## Exercise
Set down each record exactly as written.

## Data extracts

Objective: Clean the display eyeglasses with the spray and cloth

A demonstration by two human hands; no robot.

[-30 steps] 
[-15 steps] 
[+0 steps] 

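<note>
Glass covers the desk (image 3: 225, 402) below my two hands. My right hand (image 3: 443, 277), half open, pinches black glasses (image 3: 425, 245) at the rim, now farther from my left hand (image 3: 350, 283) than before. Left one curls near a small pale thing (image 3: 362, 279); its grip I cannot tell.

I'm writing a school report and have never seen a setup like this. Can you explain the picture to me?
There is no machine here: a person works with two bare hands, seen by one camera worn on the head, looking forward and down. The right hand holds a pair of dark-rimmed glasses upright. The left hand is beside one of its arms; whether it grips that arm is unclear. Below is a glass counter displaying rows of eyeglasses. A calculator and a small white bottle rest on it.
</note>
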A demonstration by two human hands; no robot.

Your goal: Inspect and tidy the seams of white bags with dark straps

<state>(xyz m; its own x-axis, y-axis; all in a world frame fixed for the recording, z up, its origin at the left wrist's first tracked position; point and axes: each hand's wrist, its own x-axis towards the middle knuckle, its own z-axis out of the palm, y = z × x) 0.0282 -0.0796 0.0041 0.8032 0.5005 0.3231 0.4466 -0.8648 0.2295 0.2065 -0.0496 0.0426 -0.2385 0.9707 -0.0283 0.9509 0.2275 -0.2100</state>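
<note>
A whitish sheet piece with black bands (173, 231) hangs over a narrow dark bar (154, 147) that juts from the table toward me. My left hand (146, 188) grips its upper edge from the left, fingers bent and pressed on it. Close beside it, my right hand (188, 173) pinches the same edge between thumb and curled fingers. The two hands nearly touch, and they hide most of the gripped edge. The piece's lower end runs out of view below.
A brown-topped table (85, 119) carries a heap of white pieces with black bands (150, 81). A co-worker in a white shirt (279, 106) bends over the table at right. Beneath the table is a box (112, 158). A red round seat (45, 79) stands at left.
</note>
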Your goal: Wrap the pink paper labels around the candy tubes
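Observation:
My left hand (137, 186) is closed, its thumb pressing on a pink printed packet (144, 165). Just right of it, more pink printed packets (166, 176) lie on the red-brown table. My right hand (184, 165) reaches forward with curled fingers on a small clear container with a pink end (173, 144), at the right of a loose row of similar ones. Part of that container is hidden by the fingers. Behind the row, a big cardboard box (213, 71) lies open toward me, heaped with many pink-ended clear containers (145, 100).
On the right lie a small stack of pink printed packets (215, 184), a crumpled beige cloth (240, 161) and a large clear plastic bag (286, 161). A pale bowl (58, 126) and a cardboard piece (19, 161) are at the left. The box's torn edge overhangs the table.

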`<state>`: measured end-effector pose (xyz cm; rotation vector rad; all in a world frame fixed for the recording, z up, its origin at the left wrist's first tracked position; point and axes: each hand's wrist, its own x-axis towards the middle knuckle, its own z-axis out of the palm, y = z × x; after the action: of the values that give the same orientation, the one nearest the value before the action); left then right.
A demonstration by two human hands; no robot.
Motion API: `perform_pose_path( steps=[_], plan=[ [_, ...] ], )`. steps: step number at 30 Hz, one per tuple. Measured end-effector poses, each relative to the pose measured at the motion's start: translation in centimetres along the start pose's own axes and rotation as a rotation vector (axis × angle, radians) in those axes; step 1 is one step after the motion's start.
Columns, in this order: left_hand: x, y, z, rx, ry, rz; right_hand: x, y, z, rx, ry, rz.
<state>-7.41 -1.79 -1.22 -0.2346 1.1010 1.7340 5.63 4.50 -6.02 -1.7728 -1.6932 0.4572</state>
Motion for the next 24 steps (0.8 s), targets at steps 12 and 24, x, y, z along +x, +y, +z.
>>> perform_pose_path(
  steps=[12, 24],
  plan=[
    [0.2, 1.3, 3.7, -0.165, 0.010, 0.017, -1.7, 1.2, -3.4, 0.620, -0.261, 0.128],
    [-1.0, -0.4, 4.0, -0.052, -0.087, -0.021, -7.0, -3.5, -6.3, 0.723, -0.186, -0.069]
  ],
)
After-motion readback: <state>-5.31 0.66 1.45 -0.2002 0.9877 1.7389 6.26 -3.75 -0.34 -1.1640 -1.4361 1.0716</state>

## Exercise solution
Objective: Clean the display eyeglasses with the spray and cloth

A demonstration by two human hands; no robot.

[-30 steps] 
[-15 steps] 
[+0 steps] 

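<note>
Glass covers the desk (image 3: 225, 402) below my two hands. My right hand (image 3: 443, 277), half open, pinches black glasses (image 3: 425, 245) at the rim, now farther from my left hand (image 3: 350, 283) than before. Left one curls near a small pale thing (image 3: 362, 279); its grip I cannot tell.

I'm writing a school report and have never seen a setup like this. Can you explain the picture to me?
There is no machine here: a person works with two bare hands, seen by one camera worn on the head, looking forward and down. The right hand holds a pair of dark-rimmed glasses upright. The left hand is beside one of its arms; whether it grips that arm is unclear. Below is a glass counter displaying rows of eyeglasses. A calculator and a small white bottle rest on it.
</note>
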A demonstration by two human hands; no robot.

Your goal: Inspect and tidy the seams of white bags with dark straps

<state>(xyz m; its own x-axis, y-axis; all in a world frame fixed for the recording, z up, its origin at the left wrist's first tracked position; point and axes: each hand's wrist, its own x-axis towards the middle knuckle, its own z-axis out of the palm, y = z × x) 0.0282 -0.0796 0.0041 0.8032 0.5005 0.3231 0.4466 -0.8648 0.2295 0.2065 -0.0496 0.0426 -0.2385 0.9707 -0.0283 0.9509 0.2275 -0.2100</state>
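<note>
A whitish sheet piece with black bands (173, 231) hangs over a narrow dark bar (154, 147) that juts from the table toward me. My left hand (146, 188) grips its upper edge from the left, fingers bent and pressed on it. Close beside it, my right hand (188, 173) pinches the same edge between thumb and curled fingers. The two hands nearly touch, and they hide most of the gripped edge. The piece's lower end runs out of view below.
A brown-topped table (85, 119) carries a heap of white pieces with black bands (150, 81). A co-worker in a white shirt (279, 106) bends over the table at right. Beneath the table is a box (112, 158). A red round seat (45, 79) stands at left.
</note>
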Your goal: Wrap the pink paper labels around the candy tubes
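Observation:
My left hand (137, 186) is closed, its thumb pressing on a pink printed packet (144, 165). Just right of it, more pink printed packets (166, 176) lie on the red-brown table. My right hand (184, 165) reaches forward with curled fingers on a small clear container with a pink end (173, 144), at the right of a loose row of similar ones. Part of that container is hidden by the fingers. Behind the row, a big cardboard box (213, 71) lies open toward me, heaped with many pink-ended clear containers (145, 100).
On the right lie a small stack of pink printed packets (215, 184), a crumpled beige cloth (240, 161) and a large clear plastic bag (286, 161). A pale bowl (58, 126) and a cardboard piece (19, 161) are at the left. The box's torn edge overhangs the table.
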
`<state>`: measured end-effector pose (xyz cm; rotation vector rad; all in a world frame fixed for the recording, z up, its origin at the left wrist's first tracked position; point and axes: each hand's wrist, its own x-axis towards the middle knuckle, its own z-axis out of the palm, y = z × x; after the action: of the values that give the same orientation, the one nearest the value before the action); left then right.
A demonstration by two human hands; no robot.
Motion API: `perform_pose_path( steps=[_], plan=[ [_, ...] ], )`. steps: step number at 30 Hz, one per tuple. Measured end-effector poses, each relative to the pose measured at the motion's start: translation in centimetres along the start pose's own axes and rotation as a rotation vector (axis × angle, radians) in those axes; step 1 is one step after the motion's start.
Columns, in this order: left_hand: x, y, z, rx, ry, rz; right_hand: x, y, z, rx, ry, rz.
<state>-7.41 -1.79 -1.22 -0.2346 1.1010 1.7340 5.63 4.50 -6.02 -1.7728 -1.6932 0.4572</state>
Motion for the next 24 steps (0.8 s), targets at steps 12 and 24, x, y, z along +x, +y, +z.
>>> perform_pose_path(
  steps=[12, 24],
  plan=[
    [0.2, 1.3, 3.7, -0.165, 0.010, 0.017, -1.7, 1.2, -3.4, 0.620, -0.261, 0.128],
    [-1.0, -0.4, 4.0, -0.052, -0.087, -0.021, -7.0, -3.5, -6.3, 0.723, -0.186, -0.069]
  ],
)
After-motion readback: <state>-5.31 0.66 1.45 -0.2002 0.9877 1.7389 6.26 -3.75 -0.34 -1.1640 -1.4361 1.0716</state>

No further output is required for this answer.